The ‘Incident of the iPhone in the Loo’ is finally resolved two weeks later. I had cancelled my insurance towards the end of the first free month, but not before they had prudently taken my payment for the next, so I was unexpectedly covered for one of the apparently 600,000 loo-related mishaps every year. Not quite instant karma, but pretty close to it.
One of the hoops I am required to jump through is a visit to the nearest Apple Genius Bar to obtain a piece of paper that says “This man has dropped his new iPhone down the loo”, but despite having an appointment I am spiralled into a convoluted queuing system and set off for Nottingham an hour late. This is an hour late from my already optimistic timings, and an accident en route means that I arrive at the course just after the third race.
On the way I have a sudden panic that I have already been here, and the schedule has spasmed itself into a duplication and the whole thing is ruined. Then I remember it was Leicester that I visited earlier, and relief sweeps over my fatigued brain. I’m beginning to get a little weary now, and I still have the big trips ahead of me, not that you care probably. And rightly so.
A nice man on the desk lets me in on a concession ticket as way of compensation. Even inside, Nottingham is quite reminiscent of it’s close cousin Leicester. The entrance gives way to sweeping manicured lawns big enough to host a polo match I suspect, even though I know nothing about polo (note to Nottingham management – you can have that brilliant idea for free, further consultancy shall be invoiced). It’s quiet, and the sprinkled racegoers saunter in the sun between facilities and parade ring.
The first race I watch is the fourth, although I later discover that I’m looking at the form for the fifth. That is why number 4 was available at an absurdly generous 10/1 and runs a shocker.

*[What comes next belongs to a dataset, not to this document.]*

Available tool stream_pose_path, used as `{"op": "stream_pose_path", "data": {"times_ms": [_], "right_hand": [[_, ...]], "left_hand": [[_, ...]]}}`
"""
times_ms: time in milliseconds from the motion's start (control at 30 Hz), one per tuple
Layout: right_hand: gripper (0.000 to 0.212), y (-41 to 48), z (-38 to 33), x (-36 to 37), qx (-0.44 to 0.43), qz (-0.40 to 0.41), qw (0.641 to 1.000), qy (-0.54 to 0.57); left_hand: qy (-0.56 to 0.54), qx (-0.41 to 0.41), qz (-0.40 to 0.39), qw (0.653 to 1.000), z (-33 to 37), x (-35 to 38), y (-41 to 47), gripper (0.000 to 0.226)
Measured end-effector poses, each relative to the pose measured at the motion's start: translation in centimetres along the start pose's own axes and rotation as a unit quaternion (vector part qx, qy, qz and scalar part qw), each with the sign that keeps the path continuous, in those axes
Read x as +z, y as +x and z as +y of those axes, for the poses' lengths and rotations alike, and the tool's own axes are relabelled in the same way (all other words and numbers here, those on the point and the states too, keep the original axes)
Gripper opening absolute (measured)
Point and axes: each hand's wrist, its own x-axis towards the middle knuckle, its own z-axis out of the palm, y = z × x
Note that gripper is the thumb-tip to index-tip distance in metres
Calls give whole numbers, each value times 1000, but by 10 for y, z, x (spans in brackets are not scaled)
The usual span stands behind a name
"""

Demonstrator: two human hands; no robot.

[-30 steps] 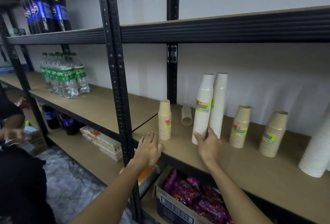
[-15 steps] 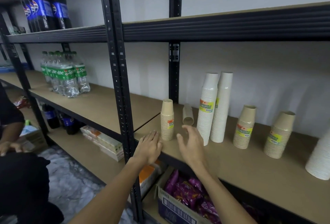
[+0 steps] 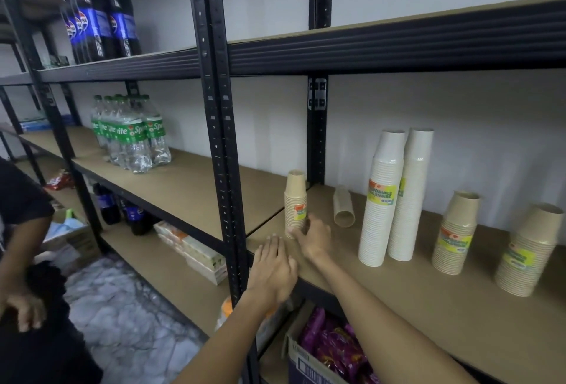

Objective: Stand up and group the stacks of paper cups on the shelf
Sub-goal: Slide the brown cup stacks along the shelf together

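1. Presently the right hand (image 3: 314, 238) curls about the foot of the short stack (image 3: 295, 197), with the thumb on its 3 o'clock side and the fingers across its front.
2. That short stack stands upright on the shelf (image 3: 398, 298), near the front edge and just at 3 o'clock of the black post (image 3: 220, 138).
3. Palm down, the left hand (image 3: 271, 264) lies flat on the shelf's front edge with its fingers straight and together. It holds nothing and sits just at 7 o'clock of the right hand.
4. At 1 o'clock of the right hand the lying stack (image 3: 343, 207) rests on its side, mouth toward the camera and apart from the short stack.
5. Further toward 3 o'clock, the front white stack (image 3: 381, 206) and rear white stack (image 3: 412, 193) stand tall and touch each other.
6. Beyond them at 3 o'clock the brown stack (image 3: 456, 233) and the end stack (image 3: 530, 249) stand upright, apart from each other.
7. Sprite bottles (image 3: 131, 138) stand in the next bay at 10 o'clock, with cola bottles (image 3: 98, 25) one level up at 11 o'clock.
8. Below the shelf at 6 o'clock a box (image 3: 301, 362) holds purple packets.
9. At the 9 o'clock edge stands a person (image 3: 21, 215) in a dark sleeve.
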Motion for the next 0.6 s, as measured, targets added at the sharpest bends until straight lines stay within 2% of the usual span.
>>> {"op": "stream_pose_path", "data": {"times_ms": [133, 233, 267, 367, 433, 567, 600], "right_hand": [[53, 14, 0, 0, 2, -37, 999, -7], [71, 15, 0, -14, 23, -41, 999, -19], [69, 16, 0, -20, 27, -9, 999, -28], [46, 21, 0, -32, -23, 143, 984, -108], [50, 30, 5, -35, -37, 173, 964, -200], [64, 36, 13, -36, 62, 17, 955, -290], [63, 35, 13, -36, 76, 5, 953, -294]], "left_hand": [[4, 14, -21, 1000, -2, -5, 2, 59], [5, 19, -18, 1000, -2, -4, 2, 59], [4, 21, -14, 1000, -2, -3, 2, 58], [-6, 26, -9, 1000, -4, -3, 1, 58], [-12, 26, -9, 1000, -3, -3, 2, 58], [-12, 18, -19, 1000, -3, -4, 1, 59], [-11, 18, -17, 1000, -2, -4, 0, 59]]}}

In the next race the real number 4, who is also known as Steve Rogers (that’s the horse, not the jockey who is known as Frederik Tylicki) stays on late to beat a wall of horses who formed at the furlong marker, and I get a nice winner.
This puts me within touching distance of the holy grail that I have been chasing now for weeks – being ahead! I simply love playing games, and this is a very real and expensive one spread over 80 days and probably in the region of 300 different rolls of the dice. I am meticulously keeping score, but have refrained from publicising that score because my mother-in-law knows the address of this website, but suffice to say I am agonisingly close now to winning.
So it’s heads down for the final race in an effort to find that elusive game-changer. There are seven 3 year olds in this contest, six of whom haven’t run this season and could have progressed to an unknown degree since being 2 year olds. It’s a bit of a guessing game, and I guess wrong. The finishing line shall have to wait for another day, although it’s a constantly shifting finishing line as I severely doubt I’ll stop if and when I reach profit.
I leave to meet Jason. We go to an excellent poker club and enter a tournament with the toughest players I have played against anywhere in the world. I kid you not, the play in Nottingham puts Galway and Edinburgh, London and Vegas to shame. It soon becomes apparent that I am woefully out of practice and at the wrong end of the old adage “if you can’t spot the fish at the table in the first five minutes, then you are the fish”.
That I manage to eek it out for 4 hours and briefly hold the chip lead at my table with some moves that baffle the experienced members only proves that the monkeys and Shakespeare principle can also be applied to poker, at least in the short term. Jason has also built an enormous chip stack at his table, to the raised eyebrows from the locals, but crashes out soon after me when it becomes apparent he hasn’t got the faintest clue what he’s doing.
We break rule number 1 for the evening and play some blackjack to wind down from the intensity of battle at the poker tables. It’s chalk and cheese, with punters bonding over the battle to beat the common foe that is the casino, rather than fighting each other. This is very reminiscent of my comrades at the racecourse; I shall rejoin the fray at Pontefract my friends, and just one more battle victory may tip the scales in the war against the bookies.